[Records from a data source]
================================

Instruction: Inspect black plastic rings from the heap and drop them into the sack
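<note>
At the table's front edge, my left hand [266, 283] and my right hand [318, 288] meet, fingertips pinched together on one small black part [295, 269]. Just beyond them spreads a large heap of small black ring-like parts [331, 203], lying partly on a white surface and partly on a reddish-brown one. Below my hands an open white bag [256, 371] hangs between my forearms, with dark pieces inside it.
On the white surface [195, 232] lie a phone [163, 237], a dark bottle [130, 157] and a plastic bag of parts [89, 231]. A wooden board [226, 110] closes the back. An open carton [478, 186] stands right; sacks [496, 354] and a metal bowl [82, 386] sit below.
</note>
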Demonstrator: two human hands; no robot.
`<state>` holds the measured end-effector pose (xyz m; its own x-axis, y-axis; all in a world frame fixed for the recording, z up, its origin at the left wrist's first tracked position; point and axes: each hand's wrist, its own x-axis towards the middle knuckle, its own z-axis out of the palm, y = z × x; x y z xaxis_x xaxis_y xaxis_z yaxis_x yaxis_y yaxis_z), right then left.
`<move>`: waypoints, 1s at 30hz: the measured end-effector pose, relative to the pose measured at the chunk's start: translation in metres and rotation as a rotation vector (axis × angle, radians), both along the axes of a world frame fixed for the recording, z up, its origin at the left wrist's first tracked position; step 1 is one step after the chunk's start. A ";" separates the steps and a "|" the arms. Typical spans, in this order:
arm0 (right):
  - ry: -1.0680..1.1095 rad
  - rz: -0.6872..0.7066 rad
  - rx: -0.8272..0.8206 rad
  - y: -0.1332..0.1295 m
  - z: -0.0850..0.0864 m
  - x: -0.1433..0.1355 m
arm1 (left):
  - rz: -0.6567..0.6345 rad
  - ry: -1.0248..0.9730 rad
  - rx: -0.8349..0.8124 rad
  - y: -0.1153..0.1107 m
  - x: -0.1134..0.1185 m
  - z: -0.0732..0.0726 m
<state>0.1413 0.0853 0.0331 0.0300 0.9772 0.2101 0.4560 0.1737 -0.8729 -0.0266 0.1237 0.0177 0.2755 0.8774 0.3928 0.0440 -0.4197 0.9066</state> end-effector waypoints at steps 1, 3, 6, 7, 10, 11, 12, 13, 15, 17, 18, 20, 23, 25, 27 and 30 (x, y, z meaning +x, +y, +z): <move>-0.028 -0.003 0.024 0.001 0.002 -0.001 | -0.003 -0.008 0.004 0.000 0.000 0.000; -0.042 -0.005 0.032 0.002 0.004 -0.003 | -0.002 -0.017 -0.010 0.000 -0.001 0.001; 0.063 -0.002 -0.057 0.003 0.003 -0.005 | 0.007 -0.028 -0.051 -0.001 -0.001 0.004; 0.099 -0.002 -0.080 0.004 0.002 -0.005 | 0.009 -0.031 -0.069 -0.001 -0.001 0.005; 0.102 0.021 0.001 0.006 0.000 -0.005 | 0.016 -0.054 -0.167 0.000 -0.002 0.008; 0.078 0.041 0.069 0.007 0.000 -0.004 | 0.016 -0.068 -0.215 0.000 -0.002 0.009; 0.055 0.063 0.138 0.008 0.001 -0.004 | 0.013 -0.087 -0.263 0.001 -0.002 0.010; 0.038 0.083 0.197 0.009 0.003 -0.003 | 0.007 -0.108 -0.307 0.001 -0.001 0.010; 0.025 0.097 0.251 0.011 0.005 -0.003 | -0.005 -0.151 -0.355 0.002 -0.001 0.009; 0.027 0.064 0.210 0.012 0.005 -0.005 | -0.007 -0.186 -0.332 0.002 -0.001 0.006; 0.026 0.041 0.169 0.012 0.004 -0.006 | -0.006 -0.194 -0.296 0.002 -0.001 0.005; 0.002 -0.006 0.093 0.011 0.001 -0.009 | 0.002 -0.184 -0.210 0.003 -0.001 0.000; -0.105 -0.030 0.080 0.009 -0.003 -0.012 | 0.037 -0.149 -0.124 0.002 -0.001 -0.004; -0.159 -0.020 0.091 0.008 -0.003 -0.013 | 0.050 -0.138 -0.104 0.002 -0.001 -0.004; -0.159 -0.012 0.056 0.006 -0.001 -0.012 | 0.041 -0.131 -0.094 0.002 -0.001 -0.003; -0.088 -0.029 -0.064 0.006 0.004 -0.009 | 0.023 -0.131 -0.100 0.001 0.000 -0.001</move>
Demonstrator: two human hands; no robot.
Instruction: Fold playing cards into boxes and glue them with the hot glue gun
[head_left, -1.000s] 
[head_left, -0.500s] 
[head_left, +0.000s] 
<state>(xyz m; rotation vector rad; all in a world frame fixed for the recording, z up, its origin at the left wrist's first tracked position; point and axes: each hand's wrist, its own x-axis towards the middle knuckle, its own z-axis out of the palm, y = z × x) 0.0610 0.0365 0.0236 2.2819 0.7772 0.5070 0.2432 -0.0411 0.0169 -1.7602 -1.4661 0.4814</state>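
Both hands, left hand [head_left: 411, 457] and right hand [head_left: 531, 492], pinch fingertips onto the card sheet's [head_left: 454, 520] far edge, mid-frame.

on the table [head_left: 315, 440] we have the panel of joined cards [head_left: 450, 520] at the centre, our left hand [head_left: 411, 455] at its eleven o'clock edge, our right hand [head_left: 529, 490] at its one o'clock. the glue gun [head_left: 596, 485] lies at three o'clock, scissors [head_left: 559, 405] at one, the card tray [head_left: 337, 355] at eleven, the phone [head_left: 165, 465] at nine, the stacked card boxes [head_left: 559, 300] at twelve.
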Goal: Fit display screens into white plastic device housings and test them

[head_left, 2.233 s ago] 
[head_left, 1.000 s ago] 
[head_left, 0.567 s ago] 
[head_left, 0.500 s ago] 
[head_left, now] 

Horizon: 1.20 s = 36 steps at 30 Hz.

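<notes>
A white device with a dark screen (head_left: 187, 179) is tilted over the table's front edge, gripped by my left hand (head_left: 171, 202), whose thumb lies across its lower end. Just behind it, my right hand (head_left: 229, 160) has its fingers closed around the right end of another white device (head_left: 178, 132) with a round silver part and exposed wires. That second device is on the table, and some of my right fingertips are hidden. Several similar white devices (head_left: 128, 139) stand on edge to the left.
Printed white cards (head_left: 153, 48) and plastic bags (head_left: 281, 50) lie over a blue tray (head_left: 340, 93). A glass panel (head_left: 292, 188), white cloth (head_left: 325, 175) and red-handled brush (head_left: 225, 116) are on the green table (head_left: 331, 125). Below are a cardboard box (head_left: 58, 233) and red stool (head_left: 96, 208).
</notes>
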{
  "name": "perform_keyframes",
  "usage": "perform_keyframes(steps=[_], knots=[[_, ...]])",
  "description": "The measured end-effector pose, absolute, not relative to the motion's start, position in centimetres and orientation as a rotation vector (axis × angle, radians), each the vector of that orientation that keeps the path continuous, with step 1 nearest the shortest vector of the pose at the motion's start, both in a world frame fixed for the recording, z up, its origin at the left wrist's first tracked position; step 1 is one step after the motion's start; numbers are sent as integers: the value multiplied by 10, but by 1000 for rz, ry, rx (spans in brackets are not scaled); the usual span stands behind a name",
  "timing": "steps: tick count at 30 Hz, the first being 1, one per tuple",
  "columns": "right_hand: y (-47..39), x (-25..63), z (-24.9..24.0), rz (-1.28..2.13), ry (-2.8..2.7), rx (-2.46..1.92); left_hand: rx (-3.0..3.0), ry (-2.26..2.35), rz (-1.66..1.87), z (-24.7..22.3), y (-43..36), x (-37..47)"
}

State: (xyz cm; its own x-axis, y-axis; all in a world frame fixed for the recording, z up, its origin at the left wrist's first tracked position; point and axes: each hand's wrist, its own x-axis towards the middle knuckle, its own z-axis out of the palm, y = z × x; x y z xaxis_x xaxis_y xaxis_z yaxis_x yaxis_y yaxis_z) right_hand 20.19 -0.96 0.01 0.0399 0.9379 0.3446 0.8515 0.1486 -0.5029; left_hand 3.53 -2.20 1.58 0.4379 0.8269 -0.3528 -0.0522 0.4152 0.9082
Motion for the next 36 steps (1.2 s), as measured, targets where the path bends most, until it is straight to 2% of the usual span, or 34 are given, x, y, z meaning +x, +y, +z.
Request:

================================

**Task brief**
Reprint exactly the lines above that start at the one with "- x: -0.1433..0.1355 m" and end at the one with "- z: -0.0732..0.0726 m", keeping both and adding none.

**Response**
  - x: -0.1433..0.1355 m
arm1 (left):
  - rz: -0.6567..0.6345 rad
  - ry: -1.0248..0.9730 rad
  - rx: -0.8349..0.8124 rad
  - y: -0.1153..0.1107 m
  - x: -0.1134..0.1185 m
  - z: -0.0732..0.0726 m

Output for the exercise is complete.